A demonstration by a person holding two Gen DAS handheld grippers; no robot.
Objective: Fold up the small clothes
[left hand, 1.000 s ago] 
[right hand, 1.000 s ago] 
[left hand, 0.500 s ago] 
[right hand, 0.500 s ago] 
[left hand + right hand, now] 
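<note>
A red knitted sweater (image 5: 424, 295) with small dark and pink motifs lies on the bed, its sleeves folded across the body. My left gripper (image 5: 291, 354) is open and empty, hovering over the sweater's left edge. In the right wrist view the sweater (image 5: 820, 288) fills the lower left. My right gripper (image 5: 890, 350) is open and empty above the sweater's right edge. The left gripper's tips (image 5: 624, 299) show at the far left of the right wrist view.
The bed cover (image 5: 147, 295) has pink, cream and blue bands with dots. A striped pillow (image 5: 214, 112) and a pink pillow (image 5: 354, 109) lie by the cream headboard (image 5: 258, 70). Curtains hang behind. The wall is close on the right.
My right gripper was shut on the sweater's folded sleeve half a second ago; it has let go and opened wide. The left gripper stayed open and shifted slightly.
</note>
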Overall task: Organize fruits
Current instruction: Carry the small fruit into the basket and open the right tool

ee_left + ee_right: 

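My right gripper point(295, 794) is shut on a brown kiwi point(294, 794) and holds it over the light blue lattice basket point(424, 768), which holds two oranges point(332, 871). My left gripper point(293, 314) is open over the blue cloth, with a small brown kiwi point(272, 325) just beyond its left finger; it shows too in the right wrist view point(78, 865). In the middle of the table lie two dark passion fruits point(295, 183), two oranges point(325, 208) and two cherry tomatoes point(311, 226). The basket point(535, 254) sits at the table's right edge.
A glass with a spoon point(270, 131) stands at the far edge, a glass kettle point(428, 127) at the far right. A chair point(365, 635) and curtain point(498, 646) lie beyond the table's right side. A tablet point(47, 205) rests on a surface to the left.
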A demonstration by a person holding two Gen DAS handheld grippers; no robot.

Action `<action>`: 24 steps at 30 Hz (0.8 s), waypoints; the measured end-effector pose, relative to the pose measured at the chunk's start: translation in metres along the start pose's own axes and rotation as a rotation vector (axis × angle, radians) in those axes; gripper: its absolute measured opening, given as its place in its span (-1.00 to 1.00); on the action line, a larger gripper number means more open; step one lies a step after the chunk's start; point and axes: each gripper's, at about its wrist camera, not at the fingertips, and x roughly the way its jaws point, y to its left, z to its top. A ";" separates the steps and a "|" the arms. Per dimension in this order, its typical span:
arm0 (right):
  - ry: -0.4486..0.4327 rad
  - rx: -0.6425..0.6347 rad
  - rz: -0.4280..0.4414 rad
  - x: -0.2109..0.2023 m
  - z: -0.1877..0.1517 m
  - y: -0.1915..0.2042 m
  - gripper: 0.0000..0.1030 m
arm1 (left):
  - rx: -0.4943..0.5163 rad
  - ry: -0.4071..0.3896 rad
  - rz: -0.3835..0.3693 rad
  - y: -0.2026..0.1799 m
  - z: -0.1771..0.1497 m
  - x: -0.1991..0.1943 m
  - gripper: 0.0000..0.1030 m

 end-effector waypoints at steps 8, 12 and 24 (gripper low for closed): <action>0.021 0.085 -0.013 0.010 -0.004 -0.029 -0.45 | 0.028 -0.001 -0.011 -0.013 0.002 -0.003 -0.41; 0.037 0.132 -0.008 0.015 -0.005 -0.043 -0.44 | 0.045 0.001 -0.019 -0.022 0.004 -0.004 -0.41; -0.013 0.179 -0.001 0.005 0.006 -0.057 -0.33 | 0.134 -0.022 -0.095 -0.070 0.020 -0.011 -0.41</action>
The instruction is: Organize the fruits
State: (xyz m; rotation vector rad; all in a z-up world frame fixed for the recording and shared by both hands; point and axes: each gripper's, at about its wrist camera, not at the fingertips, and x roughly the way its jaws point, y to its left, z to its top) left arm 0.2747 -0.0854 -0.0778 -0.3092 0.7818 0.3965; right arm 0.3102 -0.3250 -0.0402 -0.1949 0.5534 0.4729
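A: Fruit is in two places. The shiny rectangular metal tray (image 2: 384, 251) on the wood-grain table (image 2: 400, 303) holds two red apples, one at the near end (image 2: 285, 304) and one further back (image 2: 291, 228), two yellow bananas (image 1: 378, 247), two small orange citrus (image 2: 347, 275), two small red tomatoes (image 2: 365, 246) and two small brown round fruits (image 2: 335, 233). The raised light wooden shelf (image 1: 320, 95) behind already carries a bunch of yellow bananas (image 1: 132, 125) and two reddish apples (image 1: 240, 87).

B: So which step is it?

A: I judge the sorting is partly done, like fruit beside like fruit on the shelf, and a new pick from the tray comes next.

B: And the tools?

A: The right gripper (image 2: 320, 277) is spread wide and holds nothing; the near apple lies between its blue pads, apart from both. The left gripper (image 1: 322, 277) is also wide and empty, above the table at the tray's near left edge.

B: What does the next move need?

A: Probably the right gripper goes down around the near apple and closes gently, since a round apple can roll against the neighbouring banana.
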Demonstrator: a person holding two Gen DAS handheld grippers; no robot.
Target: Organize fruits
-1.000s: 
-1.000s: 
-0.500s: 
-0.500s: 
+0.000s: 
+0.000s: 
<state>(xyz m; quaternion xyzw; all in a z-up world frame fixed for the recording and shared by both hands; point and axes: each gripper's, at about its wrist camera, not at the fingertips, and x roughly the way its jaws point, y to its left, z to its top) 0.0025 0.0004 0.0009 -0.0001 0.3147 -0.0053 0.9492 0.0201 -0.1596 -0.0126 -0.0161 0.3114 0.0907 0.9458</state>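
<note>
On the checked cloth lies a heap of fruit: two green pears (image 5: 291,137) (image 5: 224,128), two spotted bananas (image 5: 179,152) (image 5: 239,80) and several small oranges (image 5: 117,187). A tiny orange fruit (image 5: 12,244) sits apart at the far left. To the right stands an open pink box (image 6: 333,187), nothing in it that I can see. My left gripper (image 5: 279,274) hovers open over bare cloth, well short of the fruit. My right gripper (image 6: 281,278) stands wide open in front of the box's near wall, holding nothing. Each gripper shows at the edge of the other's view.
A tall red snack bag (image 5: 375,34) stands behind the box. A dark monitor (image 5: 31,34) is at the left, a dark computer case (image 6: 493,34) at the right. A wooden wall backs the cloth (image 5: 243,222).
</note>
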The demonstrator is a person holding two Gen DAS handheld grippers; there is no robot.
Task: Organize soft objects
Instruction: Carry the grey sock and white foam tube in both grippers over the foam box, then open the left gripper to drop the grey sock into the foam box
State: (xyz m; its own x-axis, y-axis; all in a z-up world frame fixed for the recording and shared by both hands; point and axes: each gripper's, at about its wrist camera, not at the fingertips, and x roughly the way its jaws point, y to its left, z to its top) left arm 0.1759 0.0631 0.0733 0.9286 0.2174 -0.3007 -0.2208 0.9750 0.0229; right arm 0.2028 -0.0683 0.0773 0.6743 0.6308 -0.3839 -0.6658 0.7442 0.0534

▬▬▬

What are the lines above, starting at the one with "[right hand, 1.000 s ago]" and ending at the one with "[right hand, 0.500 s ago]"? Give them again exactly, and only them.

**Result for this task**
[right hand, 1.000 s ago] 
[left hand, 0.500 s ago] 
[right hand, 0.500 s ago] 

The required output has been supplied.